Indonesia also took a big push toward UC around the same time, introducing its Askeskin scheme in 2004 targeting 36m poor people, and then launching its Jamkesmas scheme in 2008, targeting a further 76m people. Preliminary evidence by my colleague John Giles suggests that Askeskin increased outpatient and inpatient care use among the poor but only among women. Moreover, large pro-rich inequalities in utilization were evident even after the scheme’s introduction.
Thailand introduced UC in 2002, taking coverage from around 70 percent to almost 95 percent. Pre- and post-UC comparisons  show that the incidence of catastrophic spending has fallen since the introduction of UC, and the degree of pro-rich inequality in outpatient and inpatient utilization – as well as government health spending – has fallen. However, it is not clear how far these changes can be attributed to UC – these are just pre- and post-UC comparisons. Moreover, inequalities in the Thai health sector were already pro-poor before UC – they simply became even more pro-poor afterwards.

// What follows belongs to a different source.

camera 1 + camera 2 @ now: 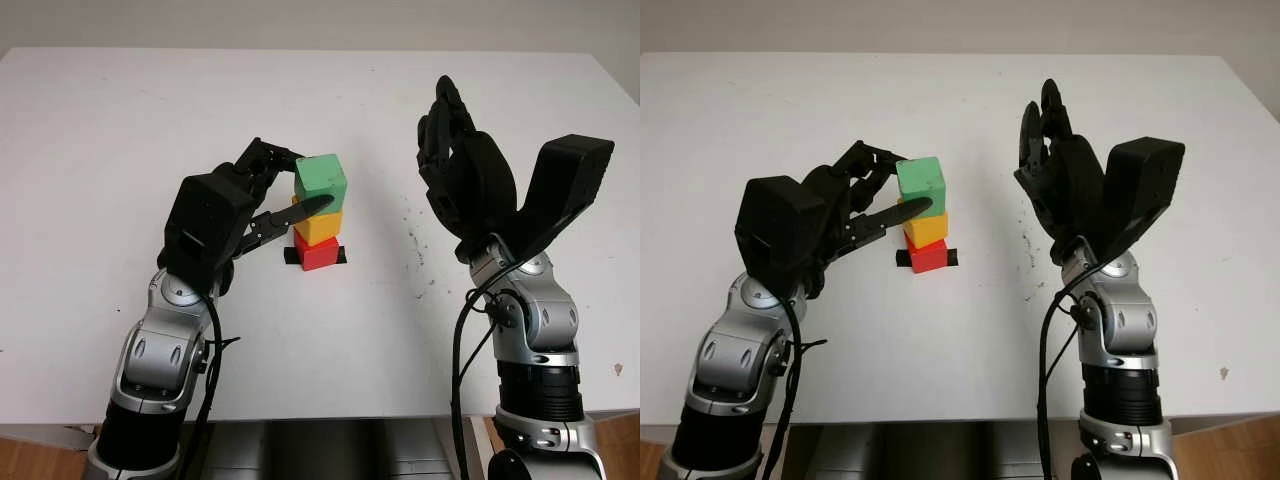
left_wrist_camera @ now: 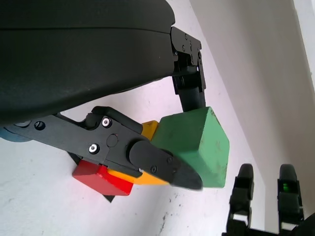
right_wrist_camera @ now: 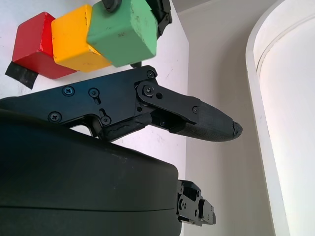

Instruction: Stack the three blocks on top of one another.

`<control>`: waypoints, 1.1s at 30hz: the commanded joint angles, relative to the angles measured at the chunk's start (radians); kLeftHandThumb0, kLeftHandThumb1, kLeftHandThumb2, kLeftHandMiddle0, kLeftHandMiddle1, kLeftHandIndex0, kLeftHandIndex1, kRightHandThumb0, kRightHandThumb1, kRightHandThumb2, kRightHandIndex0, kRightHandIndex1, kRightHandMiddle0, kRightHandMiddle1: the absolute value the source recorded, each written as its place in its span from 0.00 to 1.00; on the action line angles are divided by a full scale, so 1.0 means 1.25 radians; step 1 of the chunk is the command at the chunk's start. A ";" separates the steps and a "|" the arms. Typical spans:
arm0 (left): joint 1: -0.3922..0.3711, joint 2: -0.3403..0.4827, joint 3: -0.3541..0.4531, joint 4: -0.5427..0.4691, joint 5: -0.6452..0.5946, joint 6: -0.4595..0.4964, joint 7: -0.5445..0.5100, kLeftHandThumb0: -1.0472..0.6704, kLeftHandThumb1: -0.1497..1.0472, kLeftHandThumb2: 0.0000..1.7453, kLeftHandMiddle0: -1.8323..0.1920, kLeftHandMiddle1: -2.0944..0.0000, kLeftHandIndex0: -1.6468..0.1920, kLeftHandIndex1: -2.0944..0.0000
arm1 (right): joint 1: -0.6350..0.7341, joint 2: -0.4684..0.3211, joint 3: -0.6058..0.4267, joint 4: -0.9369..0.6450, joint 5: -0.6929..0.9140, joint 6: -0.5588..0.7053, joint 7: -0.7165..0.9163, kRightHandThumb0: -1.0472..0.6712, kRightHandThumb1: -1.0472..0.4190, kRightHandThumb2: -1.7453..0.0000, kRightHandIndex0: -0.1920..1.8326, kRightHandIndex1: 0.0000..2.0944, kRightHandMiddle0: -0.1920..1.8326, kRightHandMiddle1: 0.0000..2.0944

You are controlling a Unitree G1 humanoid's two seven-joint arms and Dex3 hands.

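The left hand (image 1: pixel 285 195) was closed on the green block (image 1: pixel 321 177), one finger behind it and another across its front face, so the block stayed steady while it sat on the stack. The green block rested on the yellow block (image 1: pixel 318 226), turned a little out of line with it, which suggests the placement was not yet trued up or released. The yellow block sat on the red block (image 1: pixel 318 251), which stood on a black marker patch (image 1: pixel 292 257) near the middle of the white worktop (image 1: pixel 120 130). All three were stacked, so the task looked nearly done. The right hand (image 1: pixel 470 170), open and holding nothing, was raised well to the right of the stack, out of the way.
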State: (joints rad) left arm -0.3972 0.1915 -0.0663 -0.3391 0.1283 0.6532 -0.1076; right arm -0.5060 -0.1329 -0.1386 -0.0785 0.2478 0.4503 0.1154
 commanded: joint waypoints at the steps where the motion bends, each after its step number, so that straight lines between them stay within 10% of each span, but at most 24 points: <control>1: 0.014 0.019 -0.008 -0.020 -0.007 -0.010 -0.027 0.28 0.95 0.03 0.91 0.98 0.84 0.64 | 0.000 -0.002 -0.004 -0.003 0.002 -0.009 0.000 0.23 0.00 0.59 0.00 0.00 0.00 0.00; 3: 0.014 0.033 -0.010 -0.022 -0.022 -0.015 -0.060 0.23 0.94 0.03 0.95 0.98 0.84 0.86 | 0.000 -0.002 -0.005 -0.002 0.002 -0.010 -0.001 0.23 0.00 0.59 0.00 0.00 0.00 0.00; 7: 0.016 0.052 -0.015 -0.031 -0.050 -0.018 -0.115 0.18 0.91 0.03 0.99 0.99 0.92 0.97 | 0.000 -0.002 -0.006 0.001 0.005 -0.010 0.003 0.24 0.00 0.59 0.00 0.00 0.00 0.00; 25: 0.096 0.133 0.029 -0.179 -0.083 -0.012 -0.174 0.09 0.97 0.09 1.00 1.00 1.00 1.00 | -0.006 -0.004 -0.013 0.017 0.012 -0.011 0.013 0.24 0.00 0.59 0.00 0.00 0.00 0.00; 29: 0.122 0.068 0.098 -0.184 -0.104 -0.077 -0.095 0.13 1.00 0.31 1.00 1.00 1.00 1.00 | -0.009 -0.010 -0.010 0.027 0.011 -0.008 0.026 0.23 0.00 0.59 0.00 0.00 0.00 0.00; 33: 0.112 -0.006 0.167 -0.135 -0.112 -0.130 0.019 0.17 1.00 0.28 1.00 0.99 1.00 1.00 | -0.012 -0.002 -0.008 0.035 0.008 -0.005 0.021 0.23 0.00 0.59 0.00 0.00 0.00 0.00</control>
State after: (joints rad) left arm -0.2519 0.2025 0.1162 -0.5223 -0.0052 0.5092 -0.1085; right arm -0.5092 -0.1340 -0.1473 -0.0396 0.2557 0.4483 0.1435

China took a major step toward UC in the early 2000’s with the launch of the new rural cooperative medical scheme. Research  that I did with others – covering the start of the 5-year rollout period – suggests that the scheme provided insurance coverage to a large fraction of the rural population, and had positive impacts on utilization. However, we found no significant impacts on out-of-pocket spending, and my sense is that – despite the scheme – inequalities in utilization still persist in rural China.
Not a comprehensive assessment – but worrying nonetheless
There are, of course, other studies of the impacts of UC-type schemes, with variations in the degree of analytic rigor. And cross-country comparisons are fraught with problems too. Nonetheless, my guess is that as the evidence base expands, we will end up with a rather sobering conclusion: while UC may help nudge us toward reduced inequality and improved financial protection in health, it will never be enough to get us where we want to be. Sometimes, in fact, it might not even be the most effective instrument.